Try it:
The entries are to be returned exactly as written.

Data excerpts:
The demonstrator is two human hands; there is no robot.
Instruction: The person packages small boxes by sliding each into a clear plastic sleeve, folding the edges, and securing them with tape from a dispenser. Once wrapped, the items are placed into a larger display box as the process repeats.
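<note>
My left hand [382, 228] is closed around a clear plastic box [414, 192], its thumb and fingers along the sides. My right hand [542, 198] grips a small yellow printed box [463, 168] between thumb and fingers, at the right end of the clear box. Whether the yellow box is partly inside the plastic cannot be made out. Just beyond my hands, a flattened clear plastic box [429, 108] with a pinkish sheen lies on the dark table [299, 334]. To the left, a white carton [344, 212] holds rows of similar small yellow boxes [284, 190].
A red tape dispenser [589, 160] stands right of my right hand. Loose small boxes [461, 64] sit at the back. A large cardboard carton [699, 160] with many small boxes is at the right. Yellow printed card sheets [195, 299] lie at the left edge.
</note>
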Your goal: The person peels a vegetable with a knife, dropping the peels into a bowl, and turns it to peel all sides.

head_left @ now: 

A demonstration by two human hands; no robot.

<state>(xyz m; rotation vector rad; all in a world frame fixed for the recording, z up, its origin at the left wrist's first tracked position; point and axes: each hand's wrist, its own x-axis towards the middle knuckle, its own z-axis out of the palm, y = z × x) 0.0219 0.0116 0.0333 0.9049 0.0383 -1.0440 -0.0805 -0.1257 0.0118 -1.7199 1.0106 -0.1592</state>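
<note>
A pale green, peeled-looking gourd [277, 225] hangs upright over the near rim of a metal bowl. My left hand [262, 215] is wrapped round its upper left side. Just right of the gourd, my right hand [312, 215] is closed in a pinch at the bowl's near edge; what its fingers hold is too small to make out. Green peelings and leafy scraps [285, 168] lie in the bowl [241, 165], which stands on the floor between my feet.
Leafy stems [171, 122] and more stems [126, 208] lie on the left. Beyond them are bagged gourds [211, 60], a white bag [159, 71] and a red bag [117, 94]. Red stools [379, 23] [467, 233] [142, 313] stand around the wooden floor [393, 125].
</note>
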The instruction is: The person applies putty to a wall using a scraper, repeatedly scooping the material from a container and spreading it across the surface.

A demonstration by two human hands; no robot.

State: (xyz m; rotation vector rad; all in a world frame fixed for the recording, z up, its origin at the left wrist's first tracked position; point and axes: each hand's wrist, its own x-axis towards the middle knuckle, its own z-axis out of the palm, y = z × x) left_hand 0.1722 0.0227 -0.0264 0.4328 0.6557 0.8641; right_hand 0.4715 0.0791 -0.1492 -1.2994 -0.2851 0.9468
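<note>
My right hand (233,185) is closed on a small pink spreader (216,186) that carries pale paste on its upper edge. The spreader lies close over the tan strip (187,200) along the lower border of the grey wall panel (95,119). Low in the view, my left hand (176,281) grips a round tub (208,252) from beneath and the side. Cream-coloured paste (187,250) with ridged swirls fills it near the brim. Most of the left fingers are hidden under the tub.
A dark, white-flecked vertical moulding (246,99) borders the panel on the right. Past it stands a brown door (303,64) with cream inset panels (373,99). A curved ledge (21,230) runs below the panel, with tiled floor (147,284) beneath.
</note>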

Exercise output:
The demonstrator is two human hands; there is no robot.
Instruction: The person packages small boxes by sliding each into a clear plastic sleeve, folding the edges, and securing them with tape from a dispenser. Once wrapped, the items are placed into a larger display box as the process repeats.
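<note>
My left hand [382, 228] is closed around a clear plastic box [414, 192], its thumb and fingers along the sides. My right hand [542, 198] grips a small yellow printed box [463, 168] between thumb and fingers, at the right end of the clear box. Whether the yellow box is partly inside the plastic cannot be made out. Just beyond my hands, a flattened clear plastic box [429, 108] with a pinkish sheen lies on the dark table [299, 334]. To the left, a white carton [344, 212] holds rows of similar small yellow boxes [284, 190].
A red tape dispenser [589, 160] stands right of my right hand. Loose small boxes [461, 64] sit at the back. A large cardboard carton [699, 160] with many small boxes is at the right. Yellow printed card sheets [195, 299] lie at the left edge.
</note>
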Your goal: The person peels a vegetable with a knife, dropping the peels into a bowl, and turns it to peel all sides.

head_left @ now: 

A demonstration by two human hands; no robot.

<state>(xyz m; rotation vector rad; all in a world frame fixed for the recording, z up, its origin at the left wrist's first tracked position; point and axes: each hand's wrist, its own x-axis towards the middle knuckle, its own z-axis out of the palm, y = z × x) 0.0219 0.0116 0.0333 0.9049 0.0383 -1.0440 -0.0805 -0.1257 0.0118 -1.7199 1.0106 -0.1592</state>
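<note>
A pale green, peeled-looking gourd [277, 225] hangs upright over the near rim of a metal bowl. My left hand [262, 215] is wrapped round its upper left side. Just right of the gourd, my right hand [312, 215] is closed in a pinch at the bowl's near edge; what its fingers hold is too small to make out. Green peelings and leafy scraps [285, 168] lie in the bowl [241, 165], which stands on the floor between my feet.
Leafy stems [171, 122] and more stems [126, 208] lie on the left. Beyond them are bagged gourds [211, 60], a white bag [159, 71] and a red bag [117, 94]. Red stools [379, 23] [467, 233] [142, 313] stand around the wooden floor [393, 125].
</note>
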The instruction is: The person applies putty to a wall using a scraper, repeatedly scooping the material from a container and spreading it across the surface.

A demonstration by two human hands; no robot.

State: (xyz m; rotation vector rad; all in a world frame fixed for the recording, z up, its origin at the left wrist's first tracked position; point and axes: each hand's wrist, its own x-axis towards the middle knuckle, its own z-axis out of the palm, y = z × x) left_hand 0.1722 0.0227 -0.0264 0.4328 0.6557 0.8641; right_hand 0.4715 0.0791 -0.1492 -1.2994 -0.2851 0.9468
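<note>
My right hand (233,185) is closed on a small pink spreader (216,186) that carries pale paste on its upper edge. The spreader lies close over the tan strip (187,200) along the lower border of the grey wall panel (95,119). Low in the view, my left hand (176,281) grips a round tub (208,252) from beneath and the side. Cream-coloured paste (187,250) with ridged swirls fills it near the brim. Most of the left fingers are hidden under the tub.
A dark, white-flecked vertical moulding (246,99) borders the panel on the right. Past it stands a brown door (303,64) with cream inset panels (373,99). A curved ledge (21,230) runs below the panel, with tiled floor (147,284) beneath.
</note>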

The output is complete as it stands.